Gottlieb, Amy S., MD; Travis, Elizabeth L., PhD

doi: 10.1097/ACM.0000000000002342
Perspectives

The business community has honed the concept of sponsorship and promulgated its utility for harnessing the talent of high-performing women and minorities whose contributions often go unrecognized within organizations. In recent years, academic medicine has begun to do the same. Whereas mentorship often centers on personal and professional development (e.g., skill building and goal setting), sponsorship focuses on enhancing the visibility, credibility, and professional networks of talented individuals. For upward career mobility, mentorship is limited in scope. Sponsorship, on the other hand, directly targets career advancement and is anchored in the sponsor’s awareness of organizational structures and critical professional opportunities for junior faculty. Men are more likely to garner sponsors informally, and these sponsors tend to be male. Existing disparities between male and female medical faculty in achievement of academic rank and leadership roles, compensation, and research support suggest that high-performing women have a visibility gap. Such systemic inequity reflects a suboptimal business model that limits organizational potential. Formal sponsorship programs that match women with senior leaders facilitate access to beneficial relationships and institutionalize the value of equal opportunity. In this Perspective, the authors describe two successful sponsorship models that exist within academic medicine, the Society of General Internal Medicine’s Career Advising Program and MD Anderson Cancer Center’s Leaders’ Sponsorship Program. They issue a call to action for much broader implementation of sponsorship programming to cultivate the advancement of all talented medical faculty and provide recommendations for such endeavors.

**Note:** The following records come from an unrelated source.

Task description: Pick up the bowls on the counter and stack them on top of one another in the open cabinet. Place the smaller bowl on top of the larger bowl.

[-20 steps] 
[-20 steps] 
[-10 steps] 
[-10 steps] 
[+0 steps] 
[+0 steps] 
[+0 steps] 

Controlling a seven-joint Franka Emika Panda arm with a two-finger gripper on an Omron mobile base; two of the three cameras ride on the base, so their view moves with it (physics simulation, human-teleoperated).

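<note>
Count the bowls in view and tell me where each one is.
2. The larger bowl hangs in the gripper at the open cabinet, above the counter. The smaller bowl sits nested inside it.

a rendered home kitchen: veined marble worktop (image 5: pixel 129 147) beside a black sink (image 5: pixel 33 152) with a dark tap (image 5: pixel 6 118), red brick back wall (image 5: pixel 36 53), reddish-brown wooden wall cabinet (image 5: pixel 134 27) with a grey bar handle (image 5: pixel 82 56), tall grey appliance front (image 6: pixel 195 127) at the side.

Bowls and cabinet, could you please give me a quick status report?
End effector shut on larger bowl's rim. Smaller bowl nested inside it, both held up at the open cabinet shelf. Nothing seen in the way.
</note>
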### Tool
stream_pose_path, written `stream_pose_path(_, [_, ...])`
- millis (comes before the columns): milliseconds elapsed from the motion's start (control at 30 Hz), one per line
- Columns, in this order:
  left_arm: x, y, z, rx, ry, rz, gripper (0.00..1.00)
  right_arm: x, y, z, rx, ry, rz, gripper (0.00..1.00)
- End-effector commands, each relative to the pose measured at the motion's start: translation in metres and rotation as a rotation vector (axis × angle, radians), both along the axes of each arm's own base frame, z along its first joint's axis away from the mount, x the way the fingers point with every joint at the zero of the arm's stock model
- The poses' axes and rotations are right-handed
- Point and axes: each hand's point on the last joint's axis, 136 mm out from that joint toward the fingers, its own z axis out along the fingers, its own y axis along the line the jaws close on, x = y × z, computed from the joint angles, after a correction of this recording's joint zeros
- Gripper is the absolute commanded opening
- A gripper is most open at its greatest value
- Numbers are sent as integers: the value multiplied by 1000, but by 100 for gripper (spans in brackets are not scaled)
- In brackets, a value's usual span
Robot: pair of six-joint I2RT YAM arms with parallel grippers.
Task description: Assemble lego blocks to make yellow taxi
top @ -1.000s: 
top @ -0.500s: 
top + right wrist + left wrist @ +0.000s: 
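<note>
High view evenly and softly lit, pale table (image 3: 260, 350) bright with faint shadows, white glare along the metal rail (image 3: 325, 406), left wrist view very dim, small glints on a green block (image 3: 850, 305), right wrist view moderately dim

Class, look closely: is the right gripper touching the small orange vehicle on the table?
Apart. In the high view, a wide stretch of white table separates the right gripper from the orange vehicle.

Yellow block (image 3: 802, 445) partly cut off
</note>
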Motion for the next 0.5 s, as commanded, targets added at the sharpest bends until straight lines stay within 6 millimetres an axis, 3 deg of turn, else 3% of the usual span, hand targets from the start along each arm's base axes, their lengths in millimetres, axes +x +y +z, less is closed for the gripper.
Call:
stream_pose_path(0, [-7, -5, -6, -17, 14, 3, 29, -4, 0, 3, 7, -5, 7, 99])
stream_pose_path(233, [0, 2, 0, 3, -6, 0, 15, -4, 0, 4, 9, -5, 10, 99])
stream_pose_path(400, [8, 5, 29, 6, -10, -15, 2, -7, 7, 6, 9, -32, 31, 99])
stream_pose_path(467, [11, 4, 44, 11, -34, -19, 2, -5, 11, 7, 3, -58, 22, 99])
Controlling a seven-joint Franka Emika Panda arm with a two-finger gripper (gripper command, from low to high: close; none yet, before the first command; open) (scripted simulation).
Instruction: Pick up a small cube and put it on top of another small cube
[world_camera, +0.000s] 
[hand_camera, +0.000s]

A.S. Gottlieb is associate dean for faculty affairs and professor of medicine and obstetrics and gynecology, University of Massachusetts Medical School–Baystate, and chief faculty development officer, Baystate Health, Springfield, Massachusetts.

E.L. Travis is associate vice president for women and minority faculty inclusion and professor of experimental radiation oncology, University of Texas MD Anderson Cancer Center, Houston, Texas.

Funding/Support: None reported.

Other disclosures: None reported.

Ethical approval: Reported as not applicable.

Correspondence should be addressed to Amy S. Gottlieb, Office of Faculty Affairs, Baystate Health, 3601 Main St., 3rd Floor, Springfield, MA 01199; telephone: (413) 794-9551; e-mail: Amy.GottliebMD@baystatehealth.org.

Over the past decade, thought leaders in the business community have honed the concept of sponsorship and promulgated its utility for harnessing the talent of high-performing women and minorities whose contributions often go unrecognized within organizations. Part of this effort has involved distinguishing sponsorship from traditional mentorship and elucidating the former’s unique philosophical and programmatic underpinnings.1–4 In recent years, academic medicine has begun to do the same.5–8 To move this discussion forward, we explain the rationale for expanding formal sponsorship efforts within our field and describe existing programs to encourage activity and model best practices in this arena.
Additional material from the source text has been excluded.